Each time I come back home for holidays, my parents seem to look older, with more white hair. Sometimes, the reality of their aging hits me when I see my friend's parents. I would think "Hmm..how Sally's dad has aged with all that wrinkles and white hair and extra weight." And almost immediately, it made me think of my parents.

I literally shudder at the thought of my parents leaving me forever. Sometimes, I would tear just thinking of them leaving me. There was once when I dreamt that my parents had an accident and were gone. The nightmare was so terribly real. There was even a scene in the nightmare where I was coping after the accident and a friend tried to bring me to an activity organised by a Buddhist association (he was a staunch Buddhist, apparently). And everything was just so so so so real that I even wished so hard, in my dream, that all that could just be a terrible dream and that I would just be able to wake up from it. AND I DID wake up from it, of course.

Waking up from that dream has got to be the HUGE-EST relief that I have EVER had. And I was so overwhelmed by the nightmare and so relieved that I just burst into tears. Like I was crying like nobody's business after I woke up. Of course, my roommates were alarmed. And my parents too when I called them immediately after that, STILL crying. LOL... It felt LOL now but not at that moment.

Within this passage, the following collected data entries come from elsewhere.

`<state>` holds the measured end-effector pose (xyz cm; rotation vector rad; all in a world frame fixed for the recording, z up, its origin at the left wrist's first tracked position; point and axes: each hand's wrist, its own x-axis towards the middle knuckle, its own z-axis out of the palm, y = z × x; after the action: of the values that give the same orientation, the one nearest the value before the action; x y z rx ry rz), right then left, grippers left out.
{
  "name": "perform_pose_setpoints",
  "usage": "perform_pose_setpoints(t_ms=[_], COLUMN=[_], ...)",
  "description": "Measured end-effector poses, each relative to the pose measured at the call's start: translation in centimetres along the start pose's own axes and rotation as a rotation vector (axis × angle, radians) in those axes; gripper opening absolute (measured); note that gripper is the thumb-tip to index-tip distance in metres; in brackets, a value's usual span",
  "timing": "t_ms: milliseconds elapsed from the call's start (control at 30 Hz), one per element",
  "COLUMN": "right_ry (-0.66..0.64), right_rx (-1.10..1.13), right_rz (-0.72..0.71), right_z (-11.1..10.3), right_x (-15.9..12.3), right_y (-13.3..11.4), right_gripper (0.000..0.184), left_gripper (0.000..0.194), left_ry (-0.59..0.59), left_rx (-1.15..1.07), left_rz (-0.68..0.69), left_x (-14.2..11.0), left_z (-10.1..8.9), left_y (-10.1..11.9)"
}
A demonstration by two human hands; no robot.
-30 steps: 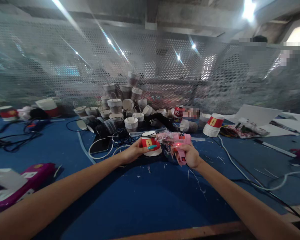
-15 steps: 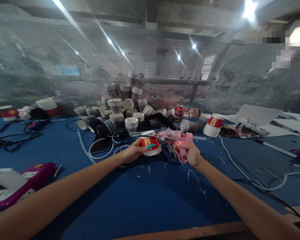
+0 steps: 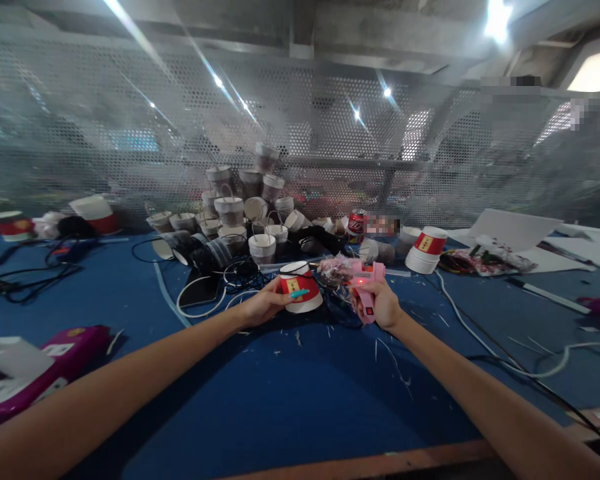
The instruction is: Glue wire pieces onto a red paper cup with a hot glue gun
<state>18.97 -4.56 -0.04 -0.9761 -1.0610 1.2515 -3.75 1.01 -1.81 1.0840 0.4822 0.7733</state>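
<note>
Fingers of the left hand are gripping a red-and-white paper cup at its side, the thumb pressing its label; the cup is standing inverted, slightly tilted, above the blue table. Fingers of the right hand are closing around a pink hot glue gun, its red light glowing and its nozzle pointing toward the cup's upper end. Behind, small grey buckets are forming a pile; a cola can is standing between them and a cup stack.

Left hand and right hand closed, both arms reaching forward.
</note>
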Motion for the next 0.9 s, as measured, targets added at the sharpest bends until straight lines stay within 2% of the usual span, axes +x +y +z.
perform_pose_setpoints(t_ms=[100, 233, 367, 467, 567, 667, 733, 800, 900], right_ry=[0.091, 0.074, 0.188, 0.377, 0.533, 0.573, 0.602, 0.611, 0.512], right_rx=[-0.013, -0.114, -0.569, -0.983, -1.387, -1.475, -1.474, -1.446, -1.287], right_rz=[0.059, 0.006, -0.158, -0.242, -0.146, -0.057, -0.16, -0.36, -0.635], right_z=[0.3, 0.2, 0.1, -0.2, -0.6, -1.1, -1.2, -0.9, 0.1], right_x=[0.0, 0.1, 0.1, -0.1, -0.1, 0.0, 0.1, -0.2, -1.0], right_y=[-0.1, 0.2, -0.1, -1.0, -1.3, -0.7, -0.4, -0.5, -1.3], right_gripper=[0.011, 0.012, 0.014, 0.015, 0.027, 0.034, 0.031, 0.028, 0.026], left_gripper=[0.05, 0.052, 0.054, 0.055, 0.056, 0.054, 0.051, 0.051, 0.054], left_ry=[-0.013, -0.044, -0.049, -0.03, 0.008, 0.033, 0.04, 0.053, 0.102], left_rx=[0.006, 0.014, 0.054, 0.067, 0.088, 0.1, 0.112, 0.129, 0.156], left_rz=[0.003, -0.016, -0.015, 0.032, 0.05, 0.054, 0.055, 0.049, 0.031], left_x=[0.0, 0.1, 0.1, 0.1, 0.1, 0.2, 0.2, 0.3, 0.3], left_z=[-0.3, -0.6, -0.5, -0.1, 0.2, 0.3, 0.2, 0.3, 0.5], left_y=[-0.1, -0.3, -0.2, -0.1, -0.1, -0.3, -0.4, -0.4, -0.3])
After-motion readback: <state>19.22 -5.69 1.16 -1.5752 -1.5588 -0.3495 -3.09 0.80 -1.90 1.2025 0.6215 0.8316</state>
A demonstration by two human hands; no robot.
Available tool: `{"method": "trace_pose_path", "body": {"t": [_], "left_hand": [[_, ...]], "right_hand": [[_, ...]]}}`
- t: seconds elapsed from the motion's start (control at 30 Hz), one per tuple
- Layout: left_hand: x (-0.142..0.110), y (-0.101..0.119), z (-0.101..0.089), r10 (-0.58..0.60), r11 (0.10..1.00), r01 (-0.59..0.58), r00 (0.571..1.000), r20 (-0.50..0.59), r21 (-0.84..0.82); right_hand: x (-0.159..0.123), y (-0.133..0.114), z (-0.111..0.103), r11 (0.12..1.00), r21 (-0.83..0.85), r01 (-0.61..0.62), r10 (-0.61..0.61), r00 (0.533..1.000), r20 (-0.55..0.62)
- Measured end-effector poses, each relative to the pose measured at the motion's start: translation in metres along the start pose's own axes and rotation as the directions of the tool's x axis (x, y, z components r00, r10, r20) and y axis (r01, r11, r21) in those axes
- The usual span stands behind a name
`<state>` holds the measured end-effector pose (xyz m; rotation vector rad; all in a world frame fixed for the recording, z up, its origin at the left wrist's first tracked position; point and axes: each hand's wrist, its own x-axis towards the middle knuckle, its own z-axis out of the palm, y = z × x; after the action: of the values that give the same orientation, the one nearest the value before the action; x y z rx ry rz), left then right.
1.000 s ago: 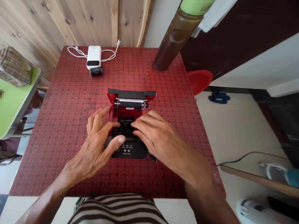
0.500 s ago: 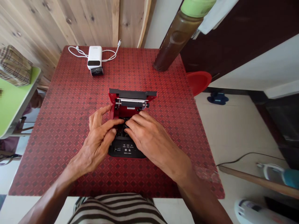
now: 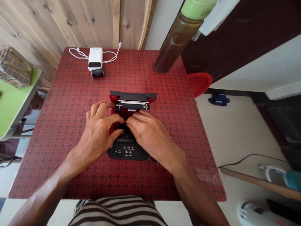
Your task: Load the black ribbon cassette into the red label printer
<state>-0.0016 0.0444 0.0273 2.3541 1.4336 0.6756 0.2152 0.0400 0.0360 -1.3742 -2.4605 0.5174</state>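
Note:
A small red and black printer [image 3: 128, 147] stands on the table with its lid [image 3: 134, 95] raised, showing a black roller [image 3: 133, 106]. My left hand [image 3: 100, 125] reaches over its left side; the index finger and thumb are apart with their tips inside the compartment, and the other fingers rest by the lid's left edge. From the right, my right hand [image 3: 149, 130] reaches in with its fingers bent and pressed together, tips in the compartment close to the left index fingertip. Whatever the right fingers pinch is hidden. Dark parts in the compartment [image 3: 127, 134] are hard to make out.
The red patterned table [image 3: 77, 91] carries a white power bank [image 3: 95, 56] with a white cable, and a tall brown bottle [image 3: 177, 39] with a green lid. A red stool [image 3: 201, 83] stands to the right. A green table [image 3: 21, 100] holds a plaid bag [image 3: 15, 67].
My left hand has shifted slightly; its thumb has moved further into the compartment and the gap between thumb and index finger is wider. My right hand has moved slightly left. The printer's lid stays raised.

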Motion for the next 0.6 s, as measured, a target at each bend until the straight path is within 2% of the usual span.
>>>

Sometimes, I get really frightened when I hear of my parents traveling outstation. I would pray exceptionally hard that they would have a safe journey. There was once when they were traveling to Genting without me. I was so worried and started imagining the landslides and all.

I try to get something positive out of this fear. Like whenever I start to become rude or do something hurting to my parents, I will think how unpredictable life is and they could be leaving me suddenly. I try to be as filial and loving a daughter as I can.